FUZxxl - 2 months ago 9
C Question

# How can I effectively encode/decode a compressed position description?

I am writing a tablebase for a Japanese chess variant. To index the table base, I encode each chess position as an integer. In one of the encoding steps, I encode where the pieces are on the board. Since the actual method is a bit complicated, let me explain the problem in a simplified manner.

## The Encoding

In the endgame tablebase, I have (let's say) six distinct chess pieces that I want to distribute over a board with 9 squares. I can naïvely represent their positions by a six-tuple (a, b, c, d, e, f ) where each of the variables a to f is a number in the range 0 to 8 inclusive indicating where the corresponding chess piece is located.

However, this representation is not optimal: no two chess pieces can occupy the same square but the aforementioned encoding happily allows this. We can encode the same position by a six-tuple [a, b', c', d', e', f' ] where a is the same a as before, b' is a number from 0 to 7 inclusive indicating the number of the square the second piece is on. This works by assigning a number from 0 to 7 to each square the first piece is not on. For example, if the first piece is on square 3, the square numbers for the second piece are:

``````1st piece: 0 1 2 3 4 5 6 7 8
2nd piece: 0 1 2 - 3 4 5 6 7
``````

the other pieces are encoded similarly, c' as a number from 0 to 6, d' as a number from 0 to 5, etc. For example the naïve encoding (5, 2, 3, 0, 7, 4) yields the compact encoding (5, 2, 2, 0, 3, 1):

``````1st: 0 1 2 3 4 5 6 7 8 --> 5
2nd: 0 1 2 3 4 - 5 6 7 --> 2
3rd: 0 1 - 2 3 - 4 5 6 --> 2
4th: 0 1 - - 2 - 3 4 5 --> 0
5th: - 0 - - 1 - 2 3 4 --> 3
6th: - 0 - - 1 - 2 - 3 --> 1
``````

In my actual encoding, the number of pieces I want to encode is not fixed. The number of squares on the board however is.

## The Question

How can I efficiently convert the naïve representation to the compact representation and vice versa? I use standard C99 for the program. In the context of this question, I am not interested in answers that use non-standard constructs, inline assembly or intrinsics.

## Question Clarification

As there seems to be some confusion about the question:

• The question is to find a practically efficient way to implement the conversion between the naïve and the compact position representations

• Both representations are n-tuples of integers in certain ranges. The question is not about how to encode these representations into anything else.

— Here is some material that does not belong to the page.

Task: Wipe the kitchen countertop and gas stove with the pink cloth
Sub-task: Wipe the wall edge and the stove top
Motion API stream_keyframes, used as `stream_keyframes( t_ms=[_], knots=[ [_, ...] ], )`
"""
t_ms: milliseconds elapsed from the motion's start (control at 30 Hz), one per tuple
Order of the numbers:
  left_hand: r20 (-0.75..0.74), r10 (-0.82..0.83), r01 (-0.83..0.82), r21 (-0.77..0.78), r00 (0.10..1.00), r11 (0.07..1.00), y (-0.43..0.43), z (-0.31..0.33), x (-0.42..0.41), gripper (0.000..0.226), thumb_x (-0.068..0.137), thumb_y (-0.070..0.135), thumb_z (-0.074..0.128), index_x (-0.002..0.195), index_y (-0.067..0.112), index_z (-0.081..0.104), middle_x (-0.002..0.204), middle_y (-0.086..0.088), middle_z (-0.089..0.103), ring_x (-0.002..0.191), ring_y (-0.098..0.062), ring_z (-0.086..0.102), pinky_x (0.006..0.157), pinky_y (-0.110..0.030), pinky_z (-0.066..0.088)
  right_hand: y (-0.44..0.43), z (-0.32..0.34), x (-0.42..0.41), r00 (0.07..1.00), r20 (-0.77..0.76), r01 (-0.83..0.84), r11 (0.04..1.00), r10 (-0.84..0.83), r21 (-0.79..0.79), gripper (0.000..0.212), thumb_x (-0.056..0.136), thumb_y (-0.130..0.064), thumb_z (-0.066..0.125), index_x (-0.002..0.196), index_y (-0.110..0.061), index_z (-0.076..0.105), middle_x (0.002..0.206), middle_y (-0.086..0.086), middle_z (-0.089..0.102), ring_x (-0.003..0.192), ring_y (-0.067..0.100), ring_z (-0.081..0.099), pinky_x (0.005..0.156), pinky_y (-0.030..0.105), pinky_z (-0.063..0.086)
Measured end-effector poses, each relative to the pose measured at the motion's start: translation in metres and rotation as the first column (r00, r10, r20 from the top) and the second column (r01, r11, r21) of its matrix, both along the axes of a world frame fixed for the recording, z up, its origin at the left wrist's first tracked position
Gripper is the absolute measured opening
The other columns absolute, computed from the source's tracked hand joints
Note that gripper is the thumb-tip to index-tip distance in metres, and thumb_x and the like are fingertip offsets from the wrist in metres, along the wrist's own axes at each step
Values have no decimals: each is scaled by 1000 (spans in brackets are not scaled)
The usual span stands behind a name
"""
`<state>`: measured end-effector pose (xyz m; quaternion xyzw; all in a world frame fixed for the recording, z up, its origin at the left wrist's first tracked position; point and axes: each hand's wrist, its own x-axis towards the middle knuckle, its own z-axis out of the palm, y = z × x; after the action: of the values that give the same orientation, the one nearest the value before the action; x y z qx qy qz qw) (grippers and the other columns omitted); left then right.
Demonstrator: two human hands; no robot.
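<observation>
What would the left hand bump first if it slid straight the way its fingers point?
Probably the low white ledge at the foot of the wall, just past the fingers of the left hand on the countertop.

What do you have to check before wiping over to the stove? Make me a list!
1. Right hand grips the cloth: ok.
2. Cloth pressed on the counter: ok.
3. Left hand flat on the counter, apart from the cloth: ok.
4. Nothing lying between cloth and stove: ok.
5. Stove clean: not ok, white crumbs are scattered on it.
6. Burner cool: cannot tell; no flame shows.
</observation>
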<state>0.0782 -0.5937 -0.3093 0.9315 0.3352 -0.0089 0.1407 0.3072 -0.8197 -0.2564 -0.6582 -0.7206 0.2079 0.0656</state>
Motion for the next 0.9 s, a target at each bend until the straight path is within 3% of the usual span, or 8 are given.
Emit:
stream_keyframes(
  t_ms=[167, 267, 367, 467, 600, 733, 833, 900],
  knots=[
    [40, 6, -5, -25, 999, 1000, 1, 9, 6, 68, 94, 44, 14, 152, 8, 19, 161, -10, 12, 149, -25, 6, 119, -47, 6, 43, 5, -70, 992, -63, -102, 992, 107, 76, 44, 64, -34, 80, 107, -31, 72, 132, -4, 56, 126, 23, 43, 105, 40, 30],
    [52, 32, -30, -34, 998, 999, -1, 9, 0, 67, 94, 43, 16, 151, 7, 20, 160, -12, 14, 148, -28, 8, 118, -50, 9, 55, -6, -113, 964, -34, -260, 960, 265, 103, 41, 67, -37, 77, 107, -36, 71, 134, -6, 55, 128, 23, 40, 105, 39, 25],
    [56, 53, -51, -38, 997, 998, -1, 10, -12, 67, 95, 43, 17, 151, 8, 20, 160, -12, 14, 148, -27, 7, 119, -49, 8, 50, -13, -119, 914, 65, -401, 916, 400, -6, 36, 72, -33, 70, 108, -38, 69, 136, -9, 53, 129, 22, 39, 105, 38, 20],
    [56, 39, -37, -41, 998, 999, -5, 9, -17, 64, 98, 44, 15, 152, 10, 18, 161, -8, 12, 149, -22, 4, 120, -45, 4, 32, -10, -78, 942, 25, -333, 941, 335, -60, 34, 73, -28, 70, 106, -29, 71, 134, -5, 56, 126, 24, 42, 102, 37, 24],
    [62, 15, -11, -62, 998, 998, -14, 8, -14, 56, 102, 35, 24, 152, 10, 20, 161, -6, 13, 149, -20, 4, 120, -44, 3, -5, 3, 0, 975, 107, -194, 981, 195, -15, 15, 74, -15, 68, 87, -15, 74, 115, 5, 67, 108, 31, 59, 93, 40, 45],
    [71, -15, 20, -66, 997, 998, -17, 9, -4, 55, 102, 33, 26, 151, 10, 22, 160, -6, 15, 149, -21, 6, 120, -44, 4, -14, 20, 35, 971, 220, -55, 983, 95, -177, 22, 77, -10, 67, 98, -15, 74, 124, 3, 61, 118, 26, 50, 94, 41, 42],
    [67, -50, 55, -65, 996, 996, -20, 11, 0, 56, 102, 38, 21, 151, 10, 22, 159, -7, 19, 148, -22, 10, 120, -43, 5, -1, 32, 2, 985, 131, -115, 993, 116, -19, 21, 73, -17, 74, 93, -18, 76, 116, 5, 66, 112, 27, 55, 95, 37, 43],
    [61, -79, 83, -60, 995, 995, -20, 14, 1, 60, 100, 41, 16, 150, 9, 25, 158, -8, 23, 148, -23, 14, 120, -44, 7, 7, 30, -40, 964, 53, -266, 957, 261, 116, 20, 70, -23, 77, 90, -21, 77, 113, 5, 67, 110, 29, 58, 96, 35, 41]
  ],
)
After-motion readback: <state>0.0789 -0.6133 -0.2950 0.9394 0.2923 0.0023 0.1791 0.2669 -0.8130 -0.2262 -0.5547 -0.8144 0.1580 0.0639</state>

• In one of the cases I have, the number of squares is 25 and the number of pieces is up to 12. I am however interested in an implementation that works for a reasonable parameter space (e.g. up to 64 squares and up to 32 pieces).

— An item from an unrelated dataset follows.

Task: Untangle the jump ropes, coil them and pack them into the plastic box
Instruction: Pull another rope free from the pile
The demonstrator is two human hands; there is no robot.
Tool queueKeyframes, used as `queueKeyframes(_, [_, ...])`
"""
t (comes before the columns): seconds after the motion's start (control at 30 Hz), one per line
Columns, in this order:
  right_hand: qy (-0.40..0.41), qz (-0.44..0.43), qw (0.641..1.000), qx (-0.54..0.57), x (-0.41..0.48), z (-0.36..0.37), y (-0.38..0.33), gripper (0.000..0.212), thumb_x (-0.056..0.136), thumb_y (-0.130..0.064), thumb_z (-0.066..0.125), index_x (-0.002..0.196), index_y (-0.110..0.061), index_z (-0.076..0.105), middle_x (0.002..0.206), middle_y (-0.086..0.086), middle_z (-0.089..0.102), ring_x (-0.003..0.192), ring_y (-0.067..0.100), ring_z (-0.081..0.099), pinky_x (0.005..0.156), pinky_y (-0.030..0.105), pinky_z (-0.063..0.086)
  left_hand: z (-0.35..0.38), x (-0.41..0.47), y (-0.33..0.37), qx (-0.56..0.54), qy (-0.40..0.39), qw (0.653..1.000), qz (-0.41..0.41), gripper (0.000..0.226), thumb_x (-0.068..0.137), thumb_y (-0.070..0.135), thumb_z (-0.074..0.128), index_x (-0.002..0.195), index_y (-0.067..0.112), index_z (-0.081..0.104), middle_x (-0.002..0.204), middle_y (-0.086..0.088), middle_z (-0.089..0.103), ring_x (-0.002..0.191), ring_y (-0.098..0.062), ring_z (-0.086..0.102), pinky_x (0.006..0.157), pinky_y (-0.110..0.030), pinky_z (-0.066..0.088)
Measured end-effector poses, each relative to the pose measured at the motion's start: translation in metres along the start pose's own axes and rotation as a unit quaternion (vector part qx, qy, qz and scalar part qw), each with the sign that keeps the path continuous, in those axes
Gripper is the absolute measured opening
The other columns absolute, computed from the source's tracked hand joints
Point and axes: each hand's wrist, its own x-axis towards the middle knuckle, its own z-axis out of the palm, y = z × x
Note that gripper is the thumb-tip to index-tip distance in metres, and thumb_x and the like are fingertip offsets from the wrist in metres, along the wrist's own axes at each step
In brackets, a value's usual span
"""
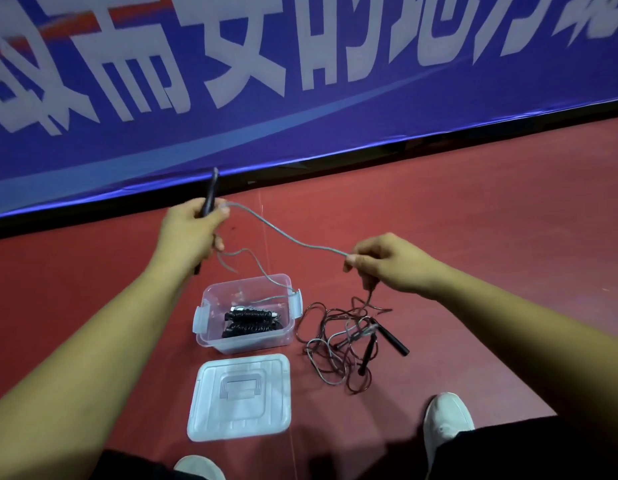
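A red sports floor (473,237) runs beneath a blue banner (300,116) with white lettering. My left hand (191,233) grips a black handle (211,190) upright. My right hand (387,265) pinches the grey rope (290,238), which sags left to right between them. Below lie the lid (238,396) and the open plastic box (252,342), with coiled ropes (252,322) inside. The tangle (338,344) lies right of the box, directly under my right hand and nearer to it.

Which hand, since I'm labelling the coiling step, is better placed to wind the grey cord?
Right, likely. The right hand pinches the grey cord on its slack span, free to loop it; the left hand is busy gripping a black handle.
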Motion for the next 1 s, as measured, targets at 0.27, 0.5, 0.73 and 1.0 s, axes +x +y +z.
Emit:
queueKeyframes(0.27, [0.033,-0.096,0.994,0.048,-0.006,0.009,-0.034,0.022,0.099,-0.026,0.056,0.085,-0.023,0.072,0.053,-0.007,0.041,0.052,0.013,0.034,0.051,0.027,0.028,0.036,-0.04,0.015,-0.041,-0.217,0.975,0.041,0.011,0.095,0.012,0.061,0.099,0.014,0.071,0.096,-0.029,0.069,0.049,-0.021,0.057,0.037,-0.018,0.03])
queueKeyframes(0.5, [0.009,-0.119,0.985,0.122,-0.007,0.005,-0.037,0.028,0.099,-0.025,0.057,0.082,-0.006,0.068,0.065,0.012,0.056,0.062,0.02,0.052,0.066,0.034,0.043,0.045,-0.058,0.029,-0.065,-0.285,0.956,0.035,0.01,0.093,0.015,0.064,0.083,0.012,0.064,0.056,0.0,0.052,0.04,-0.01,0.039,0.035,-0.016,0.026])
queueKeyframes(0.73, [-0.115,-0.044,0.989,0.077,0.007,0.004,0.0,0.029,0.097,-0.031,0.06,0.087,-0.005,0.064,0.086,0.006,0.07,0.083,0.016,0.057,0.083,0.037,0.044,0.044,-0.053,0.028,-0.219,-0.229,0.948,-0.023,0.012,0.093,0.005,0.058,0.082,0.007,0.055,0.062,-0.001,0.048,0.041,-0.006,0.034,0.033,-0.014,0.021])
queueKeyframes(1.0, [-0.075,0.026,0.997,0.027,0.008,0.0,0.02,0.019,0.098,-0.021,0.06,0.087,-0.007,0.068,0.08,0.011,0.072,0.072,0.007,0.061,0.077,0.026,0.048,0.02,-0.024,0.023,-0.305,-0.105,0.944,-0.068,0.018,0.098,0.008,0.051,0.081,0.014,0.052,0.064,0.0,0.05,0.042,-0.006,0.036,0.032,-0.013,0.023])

• I am not interested in alternative representations or encodings, especially representations or encodings that are not optimal.

• Nor am I interested in remarks that the compact representation isn't worth the effort.

• Nor am I interested in answers that use intrinsics, inline assembly or any other non-standard constructs (except perhaps those described by POSIX).

I have found a more elegant solution for up to 16 positions using 64-bit integers with a single loop for both encoding and decoding:

``````#include <stdio.h>
#include <stdlib.h>

void encode16(int dest[], int src[], int n) {
unsigned long long state = 0xfedcba9876543210;
for (int i = 0; i < n; i++) {
int p4 = src[i] * 4;
dest[i] = (state >> p4) & 15;
state -= 0x1111111111111110 << p4;
}
}

void decode16(int dest[], int src[], int n) {
unsigned long long state = 0xfedcba9876543210;
for (int i = 0; i < n; i++) {
int p4 = src[i] * 4;
dest[i] = (state >> p4) & 15;
unsigned long long mask = ((unsigned long long)1 << p4) - 1;
}
}

int main(int argc, char *argv[]) {
int naive[argc], compact[argc];
int n = argc - 1;

for (int i = 0; i < n; i++) {
naive[i] = atoi(argv[i + 1]);
}

encode16(compact, naive, n);
for (int i = 0; i < n; i++) {
printf("%d ", compact[i]);
}
printf("\n");

decode16(naive, compact, n);
for (int i = 0; i < n; i++) {
printf("%d ", naive[i]);
}
printf("\n");
return 0;
}
``````

The code uses 64-bit unsigned integers to hold arrays of 16 values in the range `0..15`. Such an array can be updated in parallel in a single step, extracting a value is straightforward and deleting a value is a bit more cumbersome but still only a few steps.

You could extend this method to 25 positions using non-portable 128-bit integers (type `__int128` is supported by both gcc and clang), encoding each position on 5 bits, taking advantage of the fact that `5 * 25 < 128`, but the magical constants are more cumbersome to write.